Zum anderen führt die Überforderung mit dem Unterrichtsstoff aufgrund des für sie falschen Lehrplans bei Kindern, die es gewohnt sind, durch Wischen und Tippen innerhalb von Sekunden zum gewünschten Ziel zu kommen und die eine entsprechend niedrige Frustrationstoleranz haben, zu Resignation und viel „freier Energie“ im Unterricht, in dem sie inhaltlich längst abgehängt sind. Extrovertierte Störenfriede einerseits sind die Folge.

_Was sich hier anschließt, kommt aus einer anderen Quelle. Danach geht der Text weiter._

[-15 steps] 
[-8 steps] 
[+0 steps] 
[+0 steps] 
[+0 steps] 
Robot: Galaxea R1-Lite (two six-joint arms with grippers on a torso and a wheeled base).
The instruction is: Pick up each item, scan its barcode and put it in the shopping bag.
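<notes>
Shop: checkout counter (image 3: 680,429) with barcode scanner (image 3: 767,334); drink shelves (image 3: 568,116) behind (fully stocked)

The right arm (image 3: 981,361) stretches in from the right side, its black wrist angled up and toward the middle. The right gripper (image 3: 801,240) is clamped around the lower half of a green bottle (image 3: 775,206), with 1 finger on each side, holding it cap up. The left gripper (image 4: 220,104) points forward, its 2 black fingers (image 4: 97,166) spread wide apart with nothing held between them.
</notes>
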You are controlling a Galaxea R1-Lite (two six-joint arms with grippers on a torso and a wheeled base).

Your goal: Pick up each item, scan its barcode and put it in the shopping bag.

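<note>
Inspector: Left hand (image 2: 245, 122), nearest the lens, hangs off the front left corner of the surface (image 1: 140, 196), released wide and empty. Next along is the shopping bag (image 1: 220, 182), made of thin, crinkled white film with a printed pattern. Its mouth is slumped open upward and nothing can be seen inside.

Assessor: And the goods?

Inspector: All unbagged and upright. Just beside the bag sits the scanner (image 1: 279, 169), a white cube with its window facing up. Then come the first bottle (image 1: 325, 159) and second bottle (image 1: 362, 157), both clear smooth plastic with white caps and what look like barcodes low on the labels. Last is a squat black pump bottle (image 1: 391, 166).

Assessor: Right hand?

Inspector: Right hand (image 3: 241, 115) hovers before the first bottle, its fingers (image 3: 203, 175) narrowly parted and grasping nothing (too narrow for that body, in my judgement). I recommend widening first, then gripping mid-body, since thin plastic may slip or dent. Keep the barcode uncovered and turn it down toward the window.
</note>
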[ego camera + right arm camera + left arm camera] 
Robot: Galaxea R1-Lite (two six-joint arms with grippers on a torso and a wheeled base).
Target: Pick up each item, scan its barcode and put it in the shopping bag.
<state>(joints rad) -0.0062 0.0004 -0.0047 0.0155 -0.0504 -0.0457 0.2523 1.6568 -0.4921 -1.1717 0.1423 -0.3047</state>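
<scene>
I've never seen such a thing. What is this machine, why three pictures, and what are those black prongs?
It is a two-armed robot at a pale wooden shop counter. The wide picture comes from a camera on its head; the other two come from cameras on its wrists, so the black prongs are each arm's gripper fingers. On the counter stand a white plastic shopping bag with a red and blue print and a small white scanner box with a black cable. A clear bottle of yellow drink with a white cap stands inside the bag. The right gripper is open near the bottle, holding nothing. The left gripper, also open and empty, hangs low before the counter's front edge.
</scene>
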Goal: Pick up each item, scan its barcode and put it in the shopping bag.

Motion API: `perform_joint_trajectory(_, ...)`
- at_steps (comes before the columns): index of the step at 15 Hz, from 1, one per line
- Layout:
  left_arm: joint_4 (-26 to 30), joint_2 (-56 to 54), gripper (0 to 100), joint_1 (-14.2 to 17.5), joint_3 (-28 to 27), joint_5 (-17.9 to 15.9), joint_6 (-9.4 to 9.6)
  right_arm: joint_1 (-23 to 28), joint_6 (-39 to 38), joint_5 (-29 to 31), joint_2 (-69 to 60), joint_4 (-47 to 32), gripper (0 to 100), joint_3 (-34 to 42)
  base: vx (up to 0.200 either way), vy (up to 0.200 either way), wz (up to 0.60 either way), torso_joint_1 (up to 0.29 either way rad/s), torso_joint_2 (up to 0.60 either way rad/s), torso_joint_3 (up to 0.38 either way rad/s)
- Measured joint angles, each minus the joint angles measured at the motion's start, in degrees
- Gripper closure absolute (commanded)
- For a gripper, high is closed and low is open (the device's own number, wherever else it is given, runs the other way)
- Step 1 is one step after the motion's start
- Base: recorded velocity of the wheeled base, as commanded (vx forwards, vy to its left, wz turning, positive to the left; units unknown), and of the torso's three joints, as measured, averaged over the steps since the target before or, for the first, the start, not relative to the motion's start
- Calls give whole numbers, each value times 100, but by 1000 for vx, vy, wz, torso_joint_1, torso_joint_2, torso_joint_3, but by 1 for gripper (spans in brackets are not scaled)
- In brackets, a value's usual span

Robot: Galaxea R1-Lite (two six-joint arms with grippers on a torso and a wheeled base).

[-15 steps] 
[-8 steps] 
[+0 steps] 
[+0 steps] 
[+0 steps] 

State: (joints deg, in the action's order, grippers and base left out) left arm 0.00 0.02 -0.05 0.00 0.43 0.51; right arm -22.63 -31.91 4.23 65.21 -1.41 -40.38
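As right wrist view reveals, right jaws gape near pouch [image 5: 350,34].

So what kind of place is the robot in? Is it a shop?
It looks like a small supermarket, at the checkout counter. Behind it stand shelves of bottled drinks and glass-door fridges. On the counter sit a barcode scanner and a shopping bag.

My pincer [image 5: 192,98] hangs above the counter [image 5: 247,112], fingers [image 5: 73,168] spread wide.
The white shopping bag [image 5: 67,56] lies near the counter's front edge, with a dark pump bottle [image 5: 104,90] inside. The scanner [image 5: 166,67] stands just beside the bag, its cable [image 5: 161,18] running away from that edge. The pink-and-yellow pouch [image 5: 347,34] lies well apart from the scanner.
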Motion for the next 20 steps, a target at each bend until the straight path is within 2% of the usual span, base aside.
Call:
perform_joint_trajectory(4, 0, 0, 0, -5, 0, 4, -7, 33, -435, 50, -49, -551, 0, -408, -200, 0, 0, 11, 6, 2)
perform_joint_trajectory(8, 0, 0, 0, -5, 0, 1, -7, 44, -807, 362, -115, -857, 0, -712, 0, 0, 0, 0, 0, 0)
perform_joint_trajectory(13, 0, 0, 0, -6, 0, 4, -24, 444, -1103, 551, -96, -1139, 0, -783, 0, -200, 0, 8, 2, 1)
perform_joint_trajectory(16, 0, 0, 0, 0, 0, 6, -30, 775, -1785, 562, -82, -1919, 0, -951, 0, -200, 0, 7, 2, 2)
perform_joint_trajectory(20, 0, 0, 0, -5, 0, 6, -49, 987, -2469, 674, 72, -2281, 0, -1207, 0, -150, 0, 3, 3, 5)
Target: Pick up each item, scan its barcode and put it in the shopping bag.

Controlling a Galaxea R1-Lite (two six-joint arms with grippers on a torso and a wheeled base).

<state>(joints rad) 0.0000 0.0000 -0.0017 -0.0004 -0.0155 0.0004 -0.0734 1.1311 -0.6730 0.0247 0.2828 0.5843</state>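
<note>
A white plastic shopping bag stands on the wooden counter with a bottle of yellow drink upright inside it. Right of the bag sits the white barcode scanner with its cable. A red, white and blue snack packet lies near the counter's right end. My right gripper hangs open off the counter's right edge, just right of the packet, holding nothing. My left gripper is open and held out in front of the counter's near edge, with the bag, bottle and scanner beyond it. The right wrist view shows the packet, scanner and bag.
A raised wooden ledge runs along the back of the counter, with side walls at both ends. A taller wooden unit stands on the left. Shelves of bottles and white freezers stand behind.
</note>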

Andererseits leiden viele Introvertierte still unter ihrem ständigen Scheitern.
- Wie fördern wir wen richtig?
- Wie weit können wir im Unterricht differenzieren?
- Wohin führt das Differenzieren, wenn am Ende doch immernoch die Realschulanforderungen das Ziel sind?
- Wie weit kommen wir mit sehr kleinschrittigem Unterricht?
- Haben wir Hemmnisse wie fehlende Lesekompetenz und sehr begrenzten Wortschatz genügend im Blick?
Viele Schülerinnen und Schüler jenseits der Erprobungsstufe können nicht flüssig vorlesen geschweige denn sinnerfassend lesen. Mit schriftlichen Aufgabenstellungen sind sie folglich überfordert.
Die Mehrheit unserer Schülerinnen und Schüler liest privat nicht und hat keine Vorbilder, von denen sie Begriffe außerhalb der einfachsten Alltagssprache lernen könnte.
- Hinterfragen wir zur Genüge, welche Begriffe die Kinder überhaupt verstehen und welche Vorkenntnisse vorliegen?
- Wieviel Zeit können und wollen wir damit verbringen, Versäumnisse aus der frühkindlichen Entwicklung beim Zahlenverständnis, beim Kopfrechnen, beim Auseinanderhalten von links und rechts, beim Ablesen analoger Uhren, bei der Handschrift etc. aufzuarbeiten?
- Sind uns Einschränkungen der Kinder beim Hören oder Sehen bekannt?
Das oben genannte Vakuum durch den nicht einmal mehr näherungsweise erfüllbaren Lehrplan lässt aber vor allem mich als Lehrer orientierungslos zurück.
- Was sind meine Aufgaben?
- Können wir die schulinternen Curricula anpassen?
Wenn schon nicht mehr echte Realschule, bleiben wir doch eine Schule. Wir erziehen Kinder.
- Zu was? Mit welchem Ziel?
- Gibt es Prioritäten?
- Gibt es eine Abfolge? Wenn ein Ziel nicht erreicht werden kann, was ist Plan B, Plan C…?
- Steht Tauglichkeit für den Arbeitsmarkt im Vordergrund?
- Welchen Stellenwert bekommen Softskills und Charakterbildung?
- Was ist mit klassischen Tugenden wie Ehrlichkeit, Pünktlichkeit, Zuverlässigkeit u.s.w.?
- Welche Bedingungen können oder müssen wir für die Kinder schaffen, …
- … damit sie lernen können?
- … um sie vor anderen Kindern zu schützen?
- Welche Eckpunkte hat unsere professionelle Distanz?
Einen vielversprechenden Denkansatz könnte ein weiterer Perspektivwechsel liefern, indem ich den Standpunkt des Lehrers verlasse und mich frage:
- Was wünsche oder wünschte ich mir von der Schule für meine eigenen Kinder?
- Welche Erwartungen habe oder hatte ich dabei als selbstverständlich vorausgesetzt?
- Welche Befürchtungen und Sorgen gibt oder gab es?
- Was habe ich aus meiner eigenen Schulzeit mitgenommen?
- Was ist dort schiefgegangen?
- Wie und warum funktioniert Schule in anderen Ländern und Kulturkreisen?
Viele Fragen, auf die ich spontan auch keine Antwort weiß. Unser Ziel ist es, einen Prozess in Gang zu setzten, der uns vielleicht in der Diskussion darüber Antworten liefert.